=== TASK ITEM ===
Scan the data below for lines containing the string "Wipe" and give only how many there are.

START GIVEN MATERIAL

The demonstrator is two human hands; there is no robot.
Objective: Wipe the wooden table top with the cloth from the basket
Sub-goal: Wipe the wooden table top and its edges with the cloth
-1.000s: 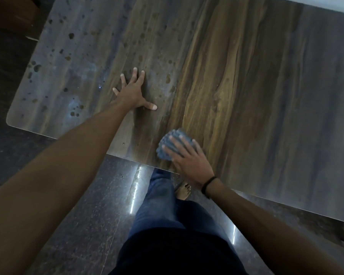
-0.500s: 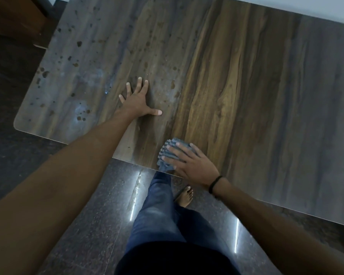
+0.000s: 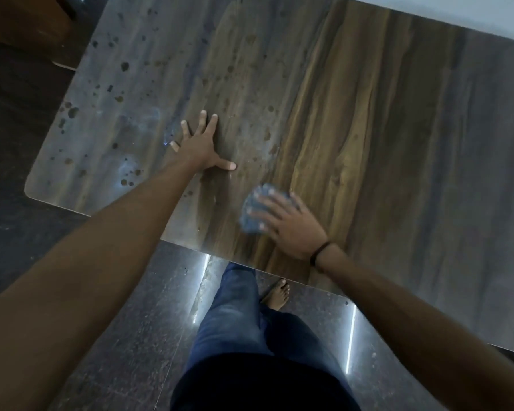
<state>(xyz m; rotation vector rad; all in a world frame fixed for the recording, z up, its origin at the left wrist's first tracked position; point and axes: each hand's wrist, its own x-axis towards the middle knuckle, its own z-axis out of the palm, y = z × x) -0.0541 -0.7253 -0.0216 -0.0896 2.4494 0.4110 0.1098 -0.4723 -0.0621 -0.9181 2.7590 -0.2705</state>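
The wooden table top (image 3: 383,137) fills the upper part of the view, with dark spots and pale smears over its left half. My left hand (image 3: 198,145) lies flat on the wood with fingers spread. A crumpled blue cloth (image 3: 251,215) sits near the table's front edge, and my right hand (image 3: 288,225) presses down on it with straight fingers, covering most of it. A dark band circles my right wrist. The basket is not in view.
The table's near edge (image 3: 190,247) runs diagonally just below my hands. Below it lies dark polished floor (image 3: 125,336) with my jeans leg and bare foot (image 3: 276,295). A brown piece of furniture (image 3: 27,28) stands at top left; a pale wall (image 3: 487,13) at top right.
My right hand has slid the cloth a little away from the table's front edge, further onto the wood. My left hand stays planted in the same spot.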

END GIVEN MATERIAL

=== RESPONSE TO THIS TASK ===
2